Avox derin bir nefes alarak ayağa kalktı. Etrafı beyaz duvarlar ile çevrilmiş ve duvardaki camdan toplam 3 kişi ona doğru bakıyordu. Bunlar Jack, Simon ve Emily'di. Avox onları gördüğü gibi hemen toparlanıp onlara doğru fırladı ama onlara ulaşamadı. Aralarındaki cam onu orada tutmak için yeterli idi ve o sırada avox gülerek dedi:
- Siz gerçekten beni burada tutabileceğinizi mi sanıyorsunuz?
Simon konuşmaya girdi ve dedi:
- Bize istediğimiz cevapları vermediğin sürece burada kalmaya devam edeceksin. İlk önce. Sizin bu kral dediğiniz kendini bilmiş şeytan neden ben ve rancora hakkında bu kadar obsesif?
- Ah, cevabını aldın sanıyordum. Sana söylemedi mi?
- Kim? Ne söyledi?
- O tabii.
- *gölge olarak belirir*《Ne dediğin hakkında hiçbir bilgim yok.》
- Artık saklamaya gerek kalmadı Rancora. Dökül de duysunlar.
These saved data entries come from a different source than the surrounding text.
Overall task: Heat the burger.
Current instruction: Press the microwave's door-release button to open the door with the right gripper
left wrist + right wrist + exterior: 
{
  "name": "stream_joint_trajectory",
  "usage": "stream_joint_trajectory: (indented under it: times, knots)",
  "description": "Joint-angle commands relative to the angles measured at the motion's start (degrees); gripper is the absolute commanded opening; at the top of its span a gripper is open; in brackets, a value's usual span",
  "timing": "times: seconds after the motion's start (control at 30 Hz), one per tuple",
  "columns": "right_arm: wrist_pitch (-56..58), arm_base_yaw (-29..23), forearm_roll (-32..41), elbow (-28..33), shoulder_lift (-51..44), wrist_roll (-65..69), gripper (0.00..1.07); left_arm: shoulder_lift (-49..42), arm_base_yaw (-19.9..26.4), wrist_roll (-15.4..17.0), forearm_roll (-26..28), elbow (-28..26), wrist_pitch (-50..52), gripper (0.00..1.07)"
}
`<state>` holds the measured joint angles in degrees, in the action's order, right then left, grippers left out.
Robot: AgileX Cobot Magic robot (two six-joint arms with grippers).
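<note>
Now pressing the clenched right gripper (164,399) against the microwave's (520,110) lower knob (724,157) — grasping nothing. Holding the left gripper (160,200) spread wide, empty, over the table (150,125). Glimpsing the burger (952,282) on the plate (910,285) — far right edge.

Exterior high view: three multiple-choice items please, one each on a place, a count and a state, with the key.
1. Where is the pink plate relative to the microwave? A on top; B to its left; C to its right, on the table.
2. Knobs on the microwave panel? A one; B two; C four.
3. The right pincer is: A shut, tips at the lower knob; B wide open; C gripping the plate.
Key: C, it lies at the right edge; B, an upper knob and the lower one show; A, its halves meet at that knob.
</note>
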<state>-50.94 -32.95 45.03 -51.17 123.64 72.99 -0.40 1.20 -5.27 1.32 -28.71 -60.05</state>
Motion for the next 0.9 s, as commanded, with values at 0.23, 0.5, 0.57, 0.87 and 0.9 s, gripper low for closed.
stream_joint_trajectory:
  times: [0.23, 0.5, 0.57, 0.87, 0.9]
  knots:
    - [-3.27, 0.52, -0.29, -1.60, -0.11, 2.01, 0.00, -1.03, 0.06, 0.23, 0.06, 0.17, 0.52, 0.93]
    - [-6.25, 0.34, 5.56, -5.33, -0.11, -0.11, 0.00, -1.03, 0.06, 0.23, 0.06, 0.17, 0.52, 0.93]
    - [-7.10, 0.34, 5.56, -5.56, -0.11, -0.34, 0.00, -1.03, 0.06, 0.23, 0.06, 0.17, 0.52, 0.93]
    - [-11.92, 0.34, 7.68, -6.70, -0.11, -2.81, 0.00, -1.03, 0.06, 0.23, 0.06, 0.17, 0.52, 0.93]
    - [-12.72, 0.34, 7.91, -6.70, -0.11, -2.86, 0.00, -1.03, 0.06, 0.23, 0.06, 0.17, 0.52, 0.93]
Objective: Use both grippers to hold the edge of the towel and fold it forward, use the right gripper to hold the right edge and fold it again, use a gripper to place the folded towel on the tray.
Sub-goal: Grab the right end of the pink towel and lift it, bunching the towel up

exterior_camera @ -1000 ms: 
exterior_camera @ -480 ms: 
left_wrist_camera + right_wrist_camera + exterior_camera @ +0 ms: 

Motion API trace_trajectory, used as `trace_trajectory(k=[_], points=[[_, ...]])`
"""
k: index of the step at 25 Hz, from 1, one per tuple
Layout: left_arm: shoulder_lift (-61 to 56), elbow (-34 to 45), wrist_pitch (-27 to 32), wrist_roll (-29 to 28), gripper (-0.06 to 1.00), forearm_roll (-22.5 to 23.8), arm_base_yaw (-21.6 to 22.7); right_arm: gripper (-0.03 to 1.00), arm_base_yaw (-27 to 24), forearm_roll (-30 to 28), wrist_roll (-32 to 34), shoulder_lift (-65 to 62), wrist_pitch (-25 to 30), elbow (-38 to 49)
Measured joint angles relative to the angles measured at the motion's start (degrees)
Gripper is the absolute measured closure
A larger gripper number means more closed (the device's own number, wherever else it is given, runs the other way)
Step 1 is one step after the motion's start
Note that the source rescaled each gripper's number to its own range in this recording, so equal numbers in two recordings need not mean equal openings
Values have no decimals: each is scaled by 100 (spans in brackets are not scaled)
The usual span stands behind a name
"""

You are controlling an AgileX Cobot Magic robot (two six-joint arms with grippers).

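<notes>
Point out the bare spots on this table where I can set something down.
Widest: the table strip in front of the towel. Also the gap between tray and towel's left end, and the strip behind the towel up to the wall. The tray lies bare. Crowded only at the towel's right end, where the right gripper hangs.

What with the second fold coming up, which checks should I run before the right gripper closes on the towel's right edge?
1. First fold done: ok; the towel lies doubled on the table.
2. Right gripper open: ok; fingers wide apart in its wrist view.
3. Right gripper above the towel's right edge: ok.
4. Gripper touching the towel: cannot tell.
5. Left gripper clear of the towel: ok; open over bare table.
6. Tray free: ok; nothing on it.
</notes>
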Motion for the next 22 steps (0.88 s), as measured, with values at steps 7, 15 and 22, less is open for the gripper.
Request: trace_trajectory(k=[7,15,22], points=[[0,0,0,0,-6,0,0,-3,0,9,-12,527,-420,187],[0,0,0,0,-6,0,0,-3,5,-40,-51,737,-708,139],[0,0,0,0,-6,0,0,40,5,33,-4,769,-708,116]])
- 《Dedim ki. Bir. Bilgim. Yok. Beni rahat bırakın da dinleneyim.》*kaybolur*
Jack sohbete devam ederek sordu:
- Max, Neden-
- Daha ne kadar sana söylemem gerek. O! ARTIK! YOK!
- Max. Neden bu kararı verdin? Neden onunla anlaşma yaptın? Biz arkadaştık. Şuan da öyleyiz, değil mi?
Göz yaşları tekrar akmaya başladı. Sanki, max onu duyuyor ama şeytan yüzünden konuşamıyordu. Jack devam etti:
- Beni duyabildiğini çok iyi biliyorum. Bir işaret, herhangi bir şey... Sadece göster.
Avox elini havaya kaldırdı ve elini cama dokundurdu. Fakat onun yüzünde şaşırmış gibi bir yüz vardı. Jack elini onunki ile aynı hizaya koydu ve tam o sırada avox, elini diğer eli ile sıkıca kavradı ve elinden kanlar fışkırdı. Yüzünde bir sırıtma belirdi ve ona doğru dedi:
"O. Burada. Değil. =)"
Jack yüzünde ifade etmese bile, elini sıkıca sıktı ve bir şey demeden camdan geri çekildi.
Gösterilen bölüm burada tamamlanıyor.